What If Your Infertility Is Part of a Larger Health Problem?

mm   in Pregnancy - August 7, 2015

What If Your Infertility Is Part of a Larger Health Problem?

Experiencing infertility can be one of the most frustrating times in a woman’s life.  When her biological clock starts ticking, her sense of urgency can go into overdrive. If 3 months go by without the desired double line on the pregnancy test, she can begin to get worried. According to the National Institute of Health, 15% of couples can’t great pregnant even after a year of unprotected sex. American women are waiting till a later age to get pregnant. Fear of infertility is understandable, especially for a woman anxious to have her first child.

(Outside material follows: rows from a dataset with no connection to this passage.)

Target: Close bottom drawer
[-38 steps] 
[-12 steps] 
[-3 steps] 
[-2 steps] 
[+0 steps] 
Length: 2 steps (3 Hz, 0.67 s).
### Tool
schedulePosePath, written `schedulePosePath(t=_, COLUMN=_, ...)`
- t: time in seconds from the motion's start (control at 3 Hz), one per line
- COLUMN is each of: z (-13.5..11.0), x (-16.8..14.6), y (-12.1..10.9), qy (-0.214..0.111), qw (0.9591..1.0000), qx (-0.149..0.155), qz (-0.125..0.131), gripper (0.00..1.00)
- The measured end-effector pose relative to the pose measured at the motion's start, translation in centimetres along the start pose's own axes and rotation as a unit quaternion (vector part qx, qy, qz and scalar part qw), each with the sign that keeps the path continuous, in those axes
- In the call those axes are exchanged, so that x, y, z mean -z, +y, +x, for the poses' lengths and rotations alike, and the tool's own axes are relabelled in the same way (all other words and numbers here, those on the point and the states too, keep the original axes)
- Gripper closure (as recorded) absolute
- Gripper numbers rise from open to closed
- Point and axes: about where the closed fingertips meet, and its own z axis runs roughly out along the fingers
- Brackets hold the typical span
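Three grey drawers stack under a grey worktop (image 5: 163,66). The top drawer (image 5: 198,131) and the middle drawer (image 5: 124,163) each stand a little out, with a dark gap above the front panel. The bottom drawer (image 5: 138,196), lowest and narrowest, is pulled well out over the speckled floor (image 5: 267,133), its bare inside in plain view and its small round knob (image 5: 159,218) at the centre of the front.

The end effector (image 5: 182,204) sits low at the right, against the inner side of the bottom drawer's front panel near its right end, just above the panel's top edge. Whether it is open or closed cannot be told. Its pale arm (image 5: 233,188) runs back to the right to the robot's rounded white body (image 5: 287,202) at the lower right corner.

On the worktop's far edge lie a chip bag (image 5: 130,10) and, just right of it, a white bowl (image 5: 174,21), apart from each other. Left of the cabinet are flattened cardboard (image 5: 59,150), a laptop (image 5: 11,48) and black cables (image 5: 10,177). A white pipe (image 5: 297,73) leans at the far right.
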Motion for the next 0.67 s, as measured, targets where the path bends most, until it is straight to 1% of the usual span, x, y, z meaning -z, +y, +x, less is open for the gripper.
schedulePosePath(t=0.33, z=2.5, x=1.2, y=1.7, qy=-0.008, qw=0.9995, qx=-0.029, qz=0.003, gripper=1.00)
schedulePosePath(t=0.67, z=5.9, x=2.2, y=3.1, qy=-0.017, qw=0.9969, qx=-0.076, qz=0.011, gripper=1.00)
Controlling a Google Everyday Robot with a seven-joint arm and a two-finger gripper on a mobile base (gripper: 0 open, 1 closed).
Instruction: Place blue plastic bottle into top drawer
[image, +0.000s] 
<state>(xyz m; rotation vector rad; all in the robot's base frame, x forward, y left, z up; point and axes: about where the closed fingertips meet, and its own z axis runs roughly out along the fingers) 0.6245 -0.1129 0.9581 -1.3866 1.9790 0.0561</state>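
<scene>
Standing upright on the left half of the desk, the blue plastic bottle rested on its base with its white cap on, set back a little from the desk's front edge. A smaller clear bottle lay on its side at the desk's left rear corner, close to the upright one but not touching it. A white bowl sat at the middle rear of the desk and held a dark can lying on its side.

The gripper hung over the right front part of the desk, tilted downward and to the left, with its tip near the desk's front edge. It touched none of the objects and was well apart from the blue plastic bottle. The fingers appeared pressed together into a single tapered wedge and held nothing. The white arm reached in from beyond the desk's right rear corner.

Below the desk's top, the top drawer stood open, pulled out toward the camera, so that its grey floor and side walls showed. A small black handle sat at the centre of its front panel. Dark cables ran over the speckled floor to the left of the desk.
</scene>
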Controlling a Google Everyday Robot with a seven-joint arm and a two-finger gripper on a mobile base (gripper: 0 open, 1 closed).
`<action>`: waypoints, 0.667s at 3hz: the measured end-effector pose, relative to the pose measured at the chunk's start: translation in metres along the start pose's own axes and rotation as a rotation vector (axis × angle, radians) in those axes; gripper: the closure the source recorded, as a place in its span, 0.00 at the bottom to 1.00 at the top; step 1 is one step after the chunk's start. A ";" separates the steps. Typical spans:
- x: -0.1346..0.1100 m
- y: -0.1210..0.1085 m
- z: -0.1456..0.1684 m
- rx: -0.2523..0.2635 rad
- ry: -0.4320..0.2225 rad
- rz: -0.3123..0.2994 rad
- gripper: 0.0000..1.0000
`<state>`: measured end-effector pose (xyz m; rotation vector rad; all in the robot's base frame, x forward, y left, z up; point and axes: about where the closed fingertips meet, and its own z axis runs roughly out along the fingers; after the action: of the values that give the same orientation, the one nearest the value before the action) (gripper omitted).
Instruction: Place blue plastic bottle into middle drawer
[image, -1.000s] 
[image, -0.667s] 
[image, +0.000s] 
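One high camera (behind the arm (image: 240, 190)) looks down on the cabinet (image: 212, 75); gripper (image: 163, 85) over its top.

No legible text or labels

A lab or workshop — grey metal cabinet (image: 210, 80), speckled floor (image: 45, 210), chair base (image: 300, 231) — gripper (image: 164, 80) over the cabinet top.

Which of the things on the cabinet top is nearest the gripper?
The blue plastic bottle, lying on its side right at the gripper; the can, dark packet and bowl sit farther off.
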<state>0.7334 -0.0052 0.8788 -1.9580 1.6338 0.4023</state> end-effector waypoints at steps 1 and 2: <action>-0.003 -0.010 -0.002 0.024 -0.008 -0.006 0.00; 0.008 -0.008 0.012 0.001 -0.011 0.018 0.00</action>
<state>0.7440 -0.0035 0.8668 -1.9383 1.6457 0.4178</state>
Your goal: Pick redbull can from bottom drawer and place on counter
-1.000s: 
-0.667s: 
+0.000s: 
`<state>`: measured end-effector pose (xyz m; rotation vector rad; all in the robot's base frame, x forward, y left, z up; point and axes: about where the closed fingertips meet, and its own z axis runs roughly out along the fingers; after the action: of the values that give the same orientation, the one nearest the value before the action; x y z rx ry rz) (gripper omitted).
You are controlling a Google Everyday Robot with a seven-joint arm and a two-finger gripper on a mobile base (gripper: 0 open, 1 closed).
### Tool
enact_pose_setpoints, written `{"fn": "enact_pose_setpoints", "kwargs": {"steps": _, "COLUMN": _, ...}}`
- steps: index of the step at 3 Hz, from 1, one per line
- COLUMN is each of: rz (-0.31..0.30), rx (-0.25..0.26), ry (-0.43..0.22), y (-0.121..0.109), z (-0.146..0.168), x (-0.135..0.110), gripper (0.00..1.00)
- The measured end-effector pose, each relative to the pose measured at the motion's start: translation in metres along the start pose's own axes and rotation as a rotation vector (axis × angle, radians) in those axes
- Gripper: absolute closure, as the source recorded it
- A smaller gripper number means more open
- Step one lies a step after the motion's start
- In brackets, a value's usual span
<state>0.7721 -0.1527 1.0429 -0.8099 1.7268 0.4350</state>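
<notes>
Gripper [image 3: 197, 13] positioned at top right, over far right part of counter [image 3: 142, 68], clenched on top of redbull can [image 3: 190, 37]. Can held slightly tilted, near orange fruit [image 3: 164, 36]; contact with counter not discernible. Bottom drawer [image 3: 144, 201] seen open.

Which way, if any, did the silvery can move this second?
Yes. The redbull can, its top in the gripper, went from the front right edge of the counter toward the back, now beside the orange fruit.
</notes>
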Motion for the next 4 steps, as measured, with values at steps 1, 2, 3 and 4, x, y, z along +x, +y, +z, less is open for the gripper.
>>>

Whether you have spent many frustrating months or years trying to get pregnant or you are just beginning to consider conceiving, you need to be able to understand your menstrual cycle. This is no easy task for most people. Many women seek help deciphering the mystery of their reproductive health. A visit to the doctor is usually where many women start. The doctor may find a simple solution quickly. Yet, although a fertility problem may be as simple an issue as bad timing or a man’s low sperm count, it could also possibly indicate a female reproductive health problem that may take longer to diagnose. Diagnosis may likely require a record of a woman’s fertility pattern.

Signs to look for

There are multiple fertility signs that could indicate a reproductive health problem including:

  1. Lack of menstruation
  2. Irregular or prolonged periods
  3. Irregular ovulation or even a lack of ovulation (anovulation)
  4. Lack of or low quality cervical mucous
  5. Low estrogen
  6. Luteinizing hormone that precedes ovulation

Fertility apps with wirelessly connected monitoring devices are now being created that allow women to monitor all of the above. This makes fertility trackers more than simply “how to get pregnant” devices, it makes them important women’s health tools. Keeping track of your fertility signs is integral to understanding your reproductive and hormonal health. Yet, many women don’t know what to look for and don’t have the means or the knowledge to properly track their cycles or signs of fertility.

What your doctor wants to know

When we arrive at the doctor’s office, he or she will likely ask for a history of our individual cycle patterns. A doctor may ask, “When was your last period?”, “Are your periods regular?”, or even “How often are you ovulating”.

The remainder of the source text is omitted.